===== Provided records

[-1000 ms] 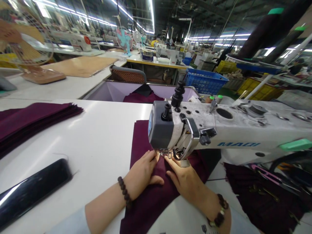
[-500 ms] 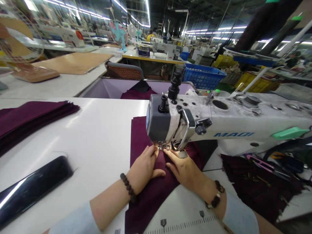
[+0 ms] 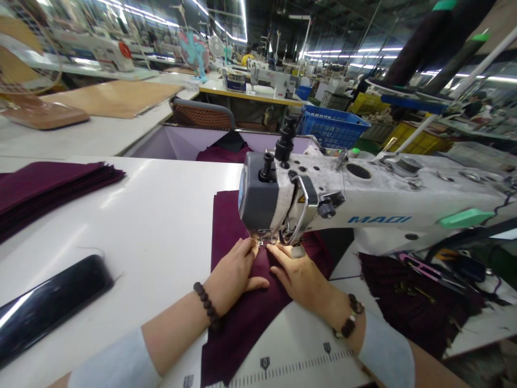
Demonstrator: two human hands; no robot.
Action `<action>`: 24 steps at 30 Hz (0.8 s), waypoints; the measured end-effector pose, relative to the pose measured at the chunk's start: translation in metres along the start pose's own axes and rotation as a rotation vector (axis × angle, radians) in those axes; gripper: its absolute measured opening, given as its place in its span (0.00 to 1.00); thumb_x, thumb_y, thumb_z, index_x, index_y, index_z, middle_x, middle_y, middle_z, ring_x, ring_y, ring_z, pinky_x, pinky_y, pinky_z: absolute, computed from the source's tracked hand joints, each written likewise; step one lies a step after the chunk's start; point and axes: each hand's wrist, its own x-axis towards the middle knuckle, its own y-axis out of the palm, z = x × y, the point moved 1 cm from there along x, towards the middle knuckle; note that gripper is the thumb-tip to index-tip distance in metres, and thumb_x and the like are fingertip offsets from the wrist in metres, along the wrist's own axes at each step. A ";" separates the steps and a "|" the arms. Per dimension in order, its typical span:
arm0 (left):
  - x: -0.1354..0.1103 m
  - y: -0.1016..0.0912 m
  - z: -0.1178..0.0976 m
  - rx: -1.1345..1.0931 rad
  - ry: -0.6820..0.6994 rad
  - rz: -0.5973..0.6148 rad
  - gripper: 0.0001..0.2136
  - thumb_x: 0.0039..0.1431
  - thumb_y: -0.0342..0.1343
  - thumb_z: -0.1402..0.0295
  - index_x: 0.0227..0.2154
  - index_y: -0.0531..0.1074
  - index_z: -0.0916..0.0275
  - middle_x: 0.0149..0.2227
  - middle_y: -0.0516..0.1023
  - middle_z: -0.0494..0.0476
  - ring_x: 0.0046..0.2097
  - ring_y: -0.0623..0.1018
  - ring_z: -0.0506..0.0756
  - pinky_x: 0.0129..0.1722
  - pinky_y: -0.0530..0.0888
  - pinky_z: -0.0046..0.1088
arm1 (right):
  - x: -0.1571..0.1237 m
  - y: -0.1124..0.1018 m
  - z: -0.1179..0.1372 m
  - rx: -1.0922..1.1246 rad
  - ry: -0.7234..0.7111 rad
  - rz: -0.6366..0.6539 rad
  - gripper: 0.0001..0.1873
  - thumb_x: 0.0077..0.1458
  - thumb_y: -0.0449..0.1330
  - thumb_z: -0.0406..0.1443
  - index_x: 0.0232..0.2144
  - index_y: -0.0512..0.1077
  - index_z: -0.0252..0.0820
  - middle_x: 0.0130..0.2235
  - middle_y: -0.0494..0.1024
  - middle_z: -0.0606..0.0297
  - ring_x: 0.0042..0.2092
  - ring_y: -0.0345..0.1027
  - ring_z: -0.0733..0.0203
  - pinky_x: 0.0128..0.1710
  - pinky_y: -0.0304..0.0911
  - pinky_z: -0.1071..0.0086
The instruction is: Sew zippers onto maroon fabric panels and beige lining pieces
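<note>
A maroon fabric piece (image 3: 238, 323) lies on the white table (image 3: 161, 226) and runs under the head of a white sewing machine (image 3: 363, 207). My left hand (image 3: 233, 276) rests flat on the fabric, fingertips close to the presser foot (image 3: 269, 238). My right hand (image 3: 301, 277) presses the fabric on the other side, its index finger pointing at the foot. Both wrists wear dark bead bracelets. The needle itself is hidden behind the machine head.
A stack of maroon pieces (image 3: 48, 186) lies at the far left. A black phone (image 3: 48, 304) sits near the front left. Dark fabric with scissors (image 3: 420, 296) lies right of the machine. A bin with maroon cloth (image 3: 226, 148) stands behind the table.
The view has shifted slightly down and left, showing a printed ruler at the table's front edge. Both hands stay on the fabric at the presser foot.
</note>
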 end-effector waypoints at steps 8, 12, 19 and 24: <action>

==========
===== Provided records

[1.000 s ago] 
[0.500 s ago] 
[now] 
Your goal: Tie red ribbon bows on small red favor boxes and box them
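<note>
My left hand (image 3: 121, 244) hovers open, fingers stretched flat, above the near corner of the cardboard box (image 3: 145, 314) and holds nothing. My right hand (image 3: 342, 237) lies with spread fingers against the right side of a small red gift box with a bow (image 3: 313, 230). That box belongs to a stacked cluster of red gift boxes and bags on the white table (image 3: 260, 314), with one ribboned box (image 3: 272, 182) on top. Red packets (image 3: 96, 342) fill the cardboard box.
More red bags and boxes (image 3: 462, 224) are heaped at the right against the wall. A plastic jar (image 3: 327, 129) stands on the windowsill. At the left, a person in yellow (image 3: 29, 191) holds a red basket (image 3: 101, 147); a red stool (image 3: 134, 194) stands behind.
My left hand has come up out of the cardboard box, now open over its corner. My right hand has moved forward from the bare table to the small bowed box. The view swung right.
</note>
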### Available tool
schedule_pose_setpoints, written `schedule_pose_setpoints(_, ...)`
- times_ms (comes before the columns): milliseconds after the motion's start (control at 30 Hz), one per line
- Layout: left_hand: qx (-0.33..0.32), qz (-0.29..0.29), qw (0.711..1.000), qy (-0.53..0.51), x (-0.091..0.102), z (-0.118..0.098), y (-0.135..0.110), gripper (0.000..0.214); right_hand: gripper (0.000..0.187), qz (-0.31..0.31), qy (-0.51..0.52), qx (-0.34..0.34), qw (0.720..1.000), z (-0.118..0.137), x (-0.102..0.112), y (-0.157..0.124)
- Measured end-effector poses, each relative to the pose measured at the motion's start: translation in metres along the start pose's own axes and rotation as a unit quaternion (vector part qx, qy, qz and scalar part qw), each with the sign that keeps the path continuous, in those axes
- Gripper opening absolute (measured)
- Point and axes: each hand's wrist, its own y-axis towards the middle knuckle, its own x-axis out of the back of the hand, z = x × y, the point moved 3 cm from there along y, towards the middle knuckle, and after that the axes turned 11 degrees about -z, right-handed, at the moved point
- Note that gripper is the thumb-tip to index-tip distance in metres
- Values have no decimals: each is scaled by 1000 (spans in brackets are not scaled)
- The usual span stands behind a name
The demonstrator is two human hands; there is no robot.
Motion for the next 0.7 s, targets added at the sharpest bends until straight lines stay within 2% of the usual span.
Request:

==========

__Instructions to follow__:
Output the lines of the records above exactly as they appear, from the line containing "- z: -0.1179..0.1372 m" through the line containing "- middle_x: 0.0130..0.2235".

__Task result__:
  - z: -0.1179..0.1372 m
  - rx: -1.0922..1.1246 rad
  - ry: -0.7234..0.7111 rad
  - rz: -0.6366..0.6539 rad
  - gripper: 0.0001..0.1873
  - thumb_x: 0.0077..0.1458
  - thumb_y: -0.0449..0.1330
  - thumb_z: -0.0406..0.1443
  - index_x: 0.0232..0.2144
  - index_y: -0.0512..0.1077
  - index_z: -0.0252..0.0820
  - middle_x: 0.0130..0.2235

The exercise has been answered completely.